• TASK REQUIREMENTS:
Each time a line of the listing holds "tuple", copy that line.

• EXERCISE DATA:
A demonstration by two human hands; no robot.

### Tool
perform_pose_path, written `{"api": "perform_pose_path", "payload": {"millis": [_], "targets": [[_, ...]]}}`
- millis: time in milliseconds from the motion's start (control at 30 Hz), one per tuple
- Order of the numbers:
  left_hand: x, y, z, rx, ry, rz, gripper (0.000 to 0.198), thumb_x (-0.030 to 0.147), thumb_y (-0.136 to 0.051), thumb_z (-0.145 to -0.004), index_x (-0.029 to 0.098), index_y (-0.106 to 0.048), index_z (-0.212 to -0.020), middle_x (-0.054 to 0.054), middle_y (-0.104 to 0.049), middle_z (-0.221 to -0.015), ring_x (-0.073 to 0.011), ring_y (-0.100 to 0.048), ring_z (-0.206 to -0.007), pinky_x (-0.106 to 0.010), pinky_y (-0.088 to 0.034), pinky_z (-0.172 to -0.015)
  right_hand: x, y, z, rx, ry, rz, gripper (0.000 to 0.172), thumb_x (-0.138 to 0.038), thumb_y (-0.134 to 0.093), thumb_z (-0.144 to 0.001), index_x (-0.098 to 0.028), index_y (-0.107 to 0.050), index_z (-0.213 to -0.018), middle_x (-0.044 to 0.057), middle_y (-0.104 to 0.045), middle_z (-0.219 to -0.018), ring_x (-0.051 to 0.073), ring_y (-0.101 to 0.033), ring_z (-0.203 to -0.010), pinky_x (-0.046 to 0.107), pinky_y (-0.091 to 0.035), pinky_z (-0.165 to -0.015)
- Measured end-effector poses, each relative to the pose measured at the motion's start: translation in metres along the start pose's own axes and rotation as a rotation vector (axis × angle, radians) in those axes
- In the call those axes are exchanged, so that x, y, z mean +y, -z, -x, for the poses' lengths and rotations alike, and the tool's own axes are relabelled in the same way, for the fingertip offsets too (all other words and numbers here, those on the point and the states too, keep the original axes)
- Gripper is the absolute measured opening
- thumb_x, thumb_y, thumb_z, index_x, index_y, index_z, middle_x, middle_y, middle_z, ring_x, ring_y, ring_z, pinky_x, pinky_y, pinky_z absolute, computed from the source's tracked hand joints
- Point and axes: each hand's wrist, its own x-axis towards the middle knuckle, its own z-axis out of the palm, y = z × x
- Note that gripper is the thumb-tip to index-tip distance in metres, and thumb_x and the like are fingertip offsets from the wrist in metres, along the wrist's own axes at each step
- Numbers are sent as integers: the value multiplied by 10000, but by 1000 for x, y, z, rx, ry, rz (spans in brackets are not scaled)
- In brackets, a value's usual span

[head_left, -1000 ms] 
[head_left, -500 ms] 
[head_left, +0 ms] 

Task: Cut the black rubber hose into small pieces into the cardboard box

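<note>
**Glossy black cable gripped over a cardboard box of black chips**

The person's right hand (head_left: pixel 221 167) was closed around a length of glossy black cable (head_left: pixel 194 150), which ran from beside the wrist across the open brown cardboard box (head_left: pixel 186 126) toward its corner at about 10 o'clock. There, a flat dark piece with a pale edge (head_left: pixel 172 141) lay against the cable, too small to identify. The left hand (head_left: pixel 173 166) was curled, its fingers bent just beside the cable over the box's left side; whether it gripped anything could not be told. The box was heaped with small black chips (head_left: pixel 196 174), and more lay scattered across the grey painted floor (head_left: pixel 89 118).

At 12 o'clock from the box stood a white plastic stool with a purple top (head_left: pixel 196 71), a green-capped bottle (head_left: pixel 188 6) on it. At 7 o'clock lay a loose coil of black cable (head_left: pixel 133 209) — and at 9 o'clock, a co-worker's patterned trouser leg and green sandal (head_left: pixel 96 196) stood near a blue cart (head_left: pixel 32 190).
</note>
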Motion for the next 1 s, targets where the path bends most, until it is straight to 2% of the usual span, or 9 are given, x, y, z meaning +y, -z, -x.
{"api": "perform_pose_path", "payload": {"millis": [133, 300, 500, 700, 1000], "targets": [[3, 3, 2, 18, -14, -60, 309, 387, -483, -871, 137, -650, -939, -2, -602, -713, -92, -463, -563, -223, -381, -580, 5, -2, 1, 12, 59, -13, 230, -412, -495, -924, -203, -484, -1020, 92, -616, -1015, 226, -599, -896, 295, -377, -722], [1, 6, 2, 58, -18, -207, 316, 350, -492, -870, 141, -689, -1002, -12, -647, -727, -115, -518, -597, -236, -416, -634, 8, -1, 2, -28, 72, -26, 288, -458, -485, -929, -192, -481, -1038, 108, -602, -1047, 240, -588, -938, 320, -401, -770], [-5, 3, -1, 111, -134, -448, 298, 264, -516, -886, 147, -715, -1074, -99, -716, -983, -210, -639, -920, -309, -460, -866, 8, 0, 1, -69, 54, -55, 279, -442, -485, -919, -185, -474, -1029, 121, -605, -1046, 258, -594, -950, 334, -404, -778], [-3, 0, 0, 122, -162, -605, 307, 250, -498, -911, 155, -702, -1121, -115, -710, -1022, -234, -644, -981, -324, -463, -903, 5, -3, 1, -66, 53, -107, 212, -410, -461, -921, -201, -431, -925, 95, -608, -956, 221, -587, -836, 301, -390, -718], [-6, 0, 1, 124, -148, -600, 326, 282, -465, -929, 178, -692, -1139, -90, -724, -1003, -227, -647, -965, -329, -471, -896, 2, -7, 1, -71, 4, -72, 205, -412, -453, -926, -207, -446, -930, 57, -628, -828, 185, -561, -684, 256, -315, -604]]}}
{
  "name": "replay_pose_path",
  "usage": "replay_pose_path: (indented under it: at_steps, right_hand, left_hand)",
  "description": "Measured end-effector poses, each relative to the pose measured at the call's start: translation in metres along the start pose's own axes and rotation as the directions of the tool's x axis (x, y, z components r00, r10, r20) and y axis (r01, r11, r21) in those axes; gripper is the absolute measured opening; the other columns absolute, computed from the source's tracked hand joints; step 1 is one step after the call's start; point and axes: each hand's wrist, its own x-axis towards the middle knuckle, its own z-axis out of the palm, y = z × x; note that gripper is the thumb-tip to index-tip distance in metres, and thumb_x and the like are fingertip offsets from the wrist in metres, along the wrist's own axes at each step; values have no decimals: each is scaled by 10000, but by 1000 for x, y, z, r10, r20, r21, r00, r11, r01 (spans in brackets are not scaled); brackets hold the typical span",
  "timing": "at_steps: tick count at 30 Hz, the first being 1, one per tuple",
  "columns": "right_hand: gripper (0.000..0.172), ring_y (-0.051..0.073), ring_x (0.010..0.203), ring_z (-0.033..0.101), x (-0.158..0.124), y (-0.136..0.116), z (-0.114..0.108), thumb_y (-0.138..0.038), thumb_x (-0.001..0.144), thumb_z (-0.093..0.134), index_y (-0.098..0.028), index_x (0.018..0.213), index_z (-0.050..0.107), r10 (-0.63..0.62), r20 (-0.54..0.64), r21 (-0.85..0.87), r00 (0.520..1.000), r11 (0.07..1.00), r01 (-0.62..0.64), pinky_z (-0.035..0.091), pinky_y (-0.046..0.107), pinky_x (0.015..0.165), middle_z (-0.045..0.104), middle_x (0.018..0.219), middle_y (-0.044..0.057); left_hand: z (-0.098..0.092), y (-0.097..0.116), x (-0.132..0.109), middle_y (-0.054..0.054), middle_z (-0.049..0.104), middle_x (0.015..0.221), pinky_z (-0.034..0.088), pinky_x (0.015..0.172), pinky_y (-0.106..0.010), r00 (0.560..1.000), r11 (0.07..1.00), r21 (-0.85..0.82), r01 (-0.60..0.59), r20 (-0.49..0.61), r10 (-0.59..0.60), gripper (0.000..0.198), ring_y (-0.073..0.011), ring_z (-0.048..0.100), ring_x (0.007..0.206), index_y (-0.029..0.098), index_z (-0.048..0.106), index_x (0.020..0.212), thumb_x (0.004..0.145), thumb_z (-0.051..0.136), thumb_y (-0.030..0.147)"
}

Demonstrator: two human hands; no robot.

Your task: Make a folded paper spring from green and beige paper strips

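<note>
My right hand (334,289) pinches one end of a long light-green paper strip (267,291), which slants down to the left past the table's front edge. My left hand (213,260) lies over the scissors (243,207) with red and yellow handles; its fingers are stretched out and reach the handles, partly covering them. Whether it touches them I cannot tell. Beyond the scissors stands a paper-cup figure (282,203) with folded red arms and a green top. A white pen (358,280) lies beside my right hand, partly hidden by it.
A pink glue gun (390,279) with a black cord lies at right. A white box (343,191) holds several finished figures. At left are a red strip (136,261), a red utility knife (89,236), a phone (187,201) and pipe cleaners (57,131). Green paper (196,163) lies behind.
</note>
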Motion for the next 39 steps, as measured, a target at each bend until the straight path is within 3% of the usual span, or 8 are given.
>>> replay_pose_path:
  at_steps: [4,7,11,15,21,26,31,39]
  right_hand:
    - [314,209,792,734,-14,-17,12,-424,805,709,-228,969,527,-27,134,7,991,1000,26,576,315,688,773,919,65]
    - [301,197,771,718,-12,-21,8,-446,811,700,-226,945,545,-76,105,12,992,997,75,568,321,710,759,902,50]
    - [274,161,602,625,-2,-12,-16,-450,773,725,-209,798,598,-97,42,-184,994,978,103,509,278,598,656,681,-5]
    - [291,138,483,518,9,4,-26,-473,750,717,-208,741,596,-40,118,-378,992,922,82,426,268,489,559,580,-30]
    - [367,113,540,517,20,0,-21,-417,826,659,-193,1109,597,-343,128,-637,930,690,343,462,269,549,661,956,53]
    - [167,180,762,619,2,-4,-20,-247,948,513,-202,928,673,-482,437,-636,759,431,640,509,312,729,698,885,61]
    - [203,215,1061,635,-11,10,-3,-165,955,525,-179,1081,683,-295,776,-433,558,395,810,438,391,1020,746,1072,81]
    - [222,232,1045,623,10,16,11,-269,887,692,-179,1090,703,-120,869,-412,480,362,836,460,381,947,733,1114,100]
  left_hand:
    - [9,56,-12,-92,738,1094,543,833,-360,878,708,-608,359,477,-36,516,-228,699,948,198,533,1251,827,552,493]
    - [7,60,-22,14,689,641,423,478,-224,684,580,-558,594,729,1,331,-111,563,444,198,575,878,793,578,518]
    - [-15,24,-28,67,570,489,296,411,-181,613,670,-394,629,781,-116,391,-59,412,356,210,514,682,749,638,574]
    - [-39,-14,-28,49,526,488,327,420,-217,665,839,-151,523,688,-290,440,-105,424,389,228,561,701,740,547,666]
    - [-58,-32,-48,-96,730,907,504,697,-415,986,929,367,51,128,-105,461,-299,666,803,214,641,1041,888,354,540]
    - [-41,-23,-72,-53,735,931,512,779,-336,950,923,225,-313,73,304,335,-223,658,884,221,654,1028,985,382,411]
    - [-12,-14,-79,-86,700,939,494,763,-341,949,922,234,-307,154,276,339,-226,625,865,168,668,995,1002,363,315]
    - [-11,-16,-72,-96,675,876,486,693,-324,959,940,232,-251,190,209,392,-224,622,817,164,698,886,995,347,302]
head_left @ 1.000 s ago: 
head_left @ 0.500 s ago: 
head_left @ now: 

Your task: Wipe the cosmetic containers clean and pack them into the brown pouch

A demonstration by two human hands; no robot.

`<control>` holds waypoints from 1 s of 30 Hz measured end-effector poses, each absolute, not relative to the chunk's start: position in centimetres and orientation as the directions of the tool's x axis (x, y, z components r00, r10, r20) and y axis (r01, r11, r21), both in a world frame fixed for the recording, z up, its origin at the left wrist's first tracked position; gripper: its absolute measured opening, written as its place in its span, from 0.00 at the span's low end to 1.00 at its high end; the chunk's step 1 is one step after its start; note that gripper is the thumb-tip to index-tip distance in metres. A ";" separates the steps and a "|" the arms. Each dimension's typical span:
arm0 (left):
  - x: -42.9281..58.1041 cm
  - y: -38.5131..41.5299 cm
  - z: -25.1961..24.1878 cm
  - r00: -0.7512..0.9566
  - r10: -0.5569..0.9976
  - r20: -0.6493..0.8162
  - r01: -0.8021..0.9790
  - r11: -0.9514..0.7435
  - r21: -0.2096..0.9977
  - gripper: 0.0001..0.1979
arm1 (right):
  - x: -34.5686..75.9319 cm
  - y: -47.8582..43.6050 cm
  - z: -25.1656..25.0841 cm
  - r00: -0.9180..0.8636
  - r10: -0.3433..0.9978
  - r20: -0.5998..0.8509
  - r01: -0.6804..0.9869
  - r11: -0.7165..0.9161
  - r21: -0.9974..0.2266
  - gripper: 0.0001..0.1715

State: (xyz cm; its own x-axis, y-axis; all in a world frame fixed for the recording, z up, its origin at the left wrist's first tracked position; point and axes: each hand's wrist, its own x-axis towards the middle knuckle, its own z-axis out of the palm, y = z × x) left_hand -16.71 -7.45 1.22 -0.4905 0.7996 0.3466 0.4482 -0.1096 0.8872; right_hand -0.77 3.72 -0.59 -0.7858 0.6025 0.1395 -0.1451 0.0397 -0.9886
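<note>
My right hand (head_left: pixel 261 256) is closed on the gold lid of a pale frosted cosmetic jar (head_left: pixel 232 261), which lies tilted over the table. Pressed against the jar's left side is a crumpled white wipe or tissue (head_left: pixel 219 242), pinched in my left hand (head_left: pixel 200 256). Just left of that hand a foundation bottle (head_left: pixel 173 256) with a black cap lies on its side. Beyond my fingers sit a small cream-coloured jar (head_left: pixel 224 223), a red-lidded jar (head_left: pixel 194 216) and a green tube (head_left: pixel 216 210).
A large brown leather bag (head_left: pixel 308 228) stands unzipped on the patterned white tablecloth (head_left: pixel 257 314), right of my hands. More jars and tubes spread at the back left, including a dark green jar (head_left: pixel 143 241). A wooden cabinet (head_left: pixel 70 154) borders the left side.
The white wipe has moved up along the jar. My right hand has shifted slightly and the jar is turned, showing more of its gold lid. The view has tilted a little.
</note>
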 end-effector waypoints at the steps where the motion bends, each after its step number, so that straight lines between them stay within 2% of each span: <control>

• ANSWER BOX:
- millis: time in milliseconds from the motion's start (control at 30 Hz), one per tuple
  "timing": "at_steps: tick count at 30 Hz, the first being 1, one per tuple",

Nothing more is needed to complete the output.